When it comes to TikTok’s future in the US, the clock is ticking and a tentative deadline has now been set in sight. 

This fall, TikTok will confront the Justice Department in a pivotal legal battle to avert a potential ban on the popular app in the US

The US Court of Appeals for the District of Columbia has scheduled oral arguments for September in two significant cases challenging a law that mandates ByteDance, TikTok's parent company, to divest from the app or face prohibition.

Earlier this month, TikTok filed a lawsuit asserting that the divestment law is unconstitutional. The company argues that separating from ByteDance is "simply not possible" and highlights its previous negotiations with the US government to address national security concerns. These negotiations, TikTok contends, should have resolved the issue without necessitating a forced sale.

In a parallel legal challenge, a group of TikTok creators, whose legal fees are reportedly covered by the platform, argue that the law infringes on their First Amendment rights.
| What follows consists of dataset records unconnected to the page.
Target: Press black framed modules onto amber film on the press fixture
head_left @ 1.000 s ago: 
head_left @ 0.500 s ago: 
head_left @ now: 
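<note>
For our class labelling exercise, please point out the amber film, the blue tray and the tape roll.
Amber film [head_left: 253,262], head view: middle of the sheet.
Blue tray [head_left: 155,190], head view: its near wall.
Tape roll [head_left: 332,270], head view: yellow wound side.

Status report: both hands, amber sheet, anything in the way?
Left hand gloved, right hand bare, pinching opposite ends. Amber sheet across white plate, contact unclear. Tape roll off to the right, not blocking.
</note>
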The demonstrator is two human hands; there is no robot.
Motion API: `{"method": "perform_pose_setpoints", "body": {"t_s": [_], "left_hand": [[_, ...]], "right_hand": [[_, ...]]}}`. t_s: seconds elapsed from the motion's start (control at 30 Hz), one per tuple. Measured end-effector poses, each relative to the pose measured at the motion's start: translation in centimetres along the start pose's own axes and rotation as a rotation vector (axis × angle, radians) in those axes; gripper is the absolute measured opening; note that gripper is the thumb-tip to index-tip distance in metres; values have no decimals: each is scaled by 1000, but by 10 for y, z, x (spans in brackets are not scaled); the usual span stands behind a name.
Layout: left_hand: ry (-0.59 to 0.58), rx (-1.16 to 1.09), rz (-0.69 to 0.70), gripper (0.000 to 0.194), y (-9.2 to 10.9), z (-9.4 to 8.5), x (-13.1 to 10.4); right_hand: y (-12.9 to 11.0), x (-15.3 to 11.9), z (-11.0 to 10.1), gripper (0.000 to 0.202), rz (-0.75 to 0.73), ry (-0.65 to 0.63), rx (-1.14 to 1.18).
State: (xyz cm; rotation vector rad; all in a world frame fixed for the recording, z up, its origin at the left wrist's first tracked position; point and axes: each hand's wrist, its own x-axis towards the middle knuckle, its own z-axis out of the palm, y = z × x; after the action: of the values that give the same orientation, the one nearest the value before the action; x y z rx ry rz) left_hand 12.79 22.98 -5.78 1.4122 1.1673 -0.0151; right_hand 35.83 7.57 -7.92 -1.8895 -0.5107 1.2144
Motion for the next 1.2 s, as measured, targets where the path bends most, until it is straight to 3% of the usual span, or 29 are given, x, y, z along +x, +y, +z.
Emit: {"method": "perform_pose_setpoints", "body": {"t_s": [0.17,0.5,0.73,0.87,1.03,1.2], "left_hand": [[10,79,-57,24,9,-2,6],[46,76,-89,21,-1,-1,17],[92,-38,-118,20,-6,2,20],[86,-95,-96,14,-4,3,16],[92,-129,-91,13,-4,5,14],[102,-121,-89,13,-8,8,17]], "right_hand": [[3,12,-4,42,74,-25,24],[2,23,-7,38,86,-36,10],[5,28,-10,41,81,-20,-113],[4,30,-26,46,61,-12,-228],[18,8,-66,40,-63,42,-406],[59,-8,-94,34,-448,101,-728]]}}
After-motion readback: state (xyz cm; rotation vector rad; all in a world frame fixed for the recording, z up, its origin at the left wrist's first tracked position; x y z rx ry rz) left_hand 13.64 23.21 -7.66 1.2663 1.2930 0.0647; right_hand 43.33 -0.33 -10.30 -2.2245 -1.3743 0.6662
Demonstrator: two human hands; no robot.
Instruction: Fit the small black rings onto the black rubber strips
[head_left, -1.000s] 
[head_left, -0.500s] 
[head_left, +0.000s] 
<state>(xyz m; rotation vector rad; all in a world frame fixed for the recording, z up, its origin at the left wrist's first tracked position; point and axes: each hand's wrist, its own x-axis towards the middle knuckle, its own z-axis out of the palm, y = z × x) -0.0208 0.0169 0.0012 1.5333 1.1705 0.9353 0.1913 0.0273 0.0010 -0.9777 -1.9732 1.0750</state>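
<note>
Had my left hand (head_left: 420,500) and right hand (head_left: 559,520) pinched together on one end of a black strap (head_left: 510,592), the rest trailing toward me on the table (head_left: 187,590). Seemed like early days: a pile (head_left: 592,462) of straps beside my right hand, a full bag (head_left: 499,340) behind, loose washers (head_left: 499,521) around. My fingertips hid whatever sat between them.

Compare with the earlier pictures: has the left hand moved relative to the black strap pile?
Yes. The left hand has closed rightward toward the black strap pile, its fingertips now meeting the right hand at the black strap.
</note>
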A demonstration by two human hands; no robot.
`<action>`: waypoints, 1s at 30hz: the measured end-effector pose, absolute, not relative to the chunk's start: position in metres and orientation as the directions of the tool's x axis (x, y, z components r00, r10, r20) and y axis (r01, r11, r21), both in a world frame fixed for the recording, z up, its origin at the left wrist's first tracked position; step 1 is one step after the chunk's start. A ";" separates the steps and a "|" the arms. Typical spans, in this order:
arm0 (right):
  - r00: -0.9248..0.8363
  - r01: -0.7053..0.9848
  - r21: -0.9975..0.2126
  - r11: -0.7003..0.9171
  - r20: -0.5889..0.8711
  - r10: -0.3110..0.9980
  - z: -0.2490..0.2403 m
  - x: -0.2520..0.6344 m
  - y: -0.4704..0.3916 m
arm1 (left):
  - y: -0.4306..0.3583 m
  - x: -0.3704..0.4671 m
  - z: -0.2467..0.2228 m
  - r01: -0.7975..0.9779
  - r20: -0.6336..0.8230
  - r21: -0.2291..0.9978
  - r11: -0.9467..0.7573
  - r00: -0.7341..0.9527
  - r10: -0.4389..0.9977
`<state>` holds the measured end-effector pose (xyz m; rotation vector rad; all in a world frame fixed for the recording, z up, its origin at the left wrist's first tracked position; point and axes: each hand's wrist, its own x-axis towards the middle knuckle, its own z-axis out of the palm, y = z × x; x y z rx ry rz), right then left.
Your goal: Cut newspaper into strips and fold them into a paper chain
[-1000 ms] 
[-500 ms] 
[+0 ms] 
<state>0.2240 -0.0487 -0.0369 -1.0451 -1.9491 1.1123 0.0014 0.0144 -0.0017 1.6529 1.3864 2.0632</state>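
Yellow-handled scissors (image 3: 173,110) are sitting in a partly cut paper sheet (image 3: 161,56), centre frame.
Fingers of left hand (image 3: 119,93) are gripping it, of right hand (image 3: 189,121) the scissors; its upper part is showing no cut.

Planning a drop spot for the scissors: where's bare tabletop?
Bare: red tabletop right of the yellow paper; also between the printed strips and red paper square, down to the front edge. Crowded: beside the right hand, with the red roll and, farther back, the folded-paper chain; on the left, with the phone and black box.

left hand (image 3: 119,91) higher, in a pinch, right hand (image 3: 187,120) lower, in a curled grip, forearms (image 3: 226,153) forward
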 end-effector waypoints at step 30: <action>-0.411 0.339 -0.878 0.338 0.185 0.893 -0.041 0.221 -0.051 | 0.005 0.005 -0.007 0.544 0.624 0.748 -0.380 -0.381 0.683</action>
They claim that losing access to the platform would curtail their ability to communicate and express themselves.

Should the appeals court's decision be unfavorable to TikTok, the case could escalate to the Supreme Court, given the substantial constitutional and national security questions involved. 

The outcome of this legal confrontation could have far-reaching implications, not only for TikTok and its millions of US users but also for the broader landscape of digital platforms and their regulation in the context of national security.

As the September date approaches, both TikTok and the US government are preparing for what promises to be a high-stakes legal battle that could reshape the future of the app in America.

Our verdict

Unfortunately, it seems that the influencer and creator marketing industry will unlikely be able to have any say in this matter – despite helping with the success of this app and significantly contributing to the US economy. 

Golman Sachs projects that the global creator economy will reach just shy of half a trillion US dollars by 2027. If one of the world’s biggest apps is removed from one of its largest territories, we wonder if this figure will still be realistically achievable. 

Let’s wait and see what September holds.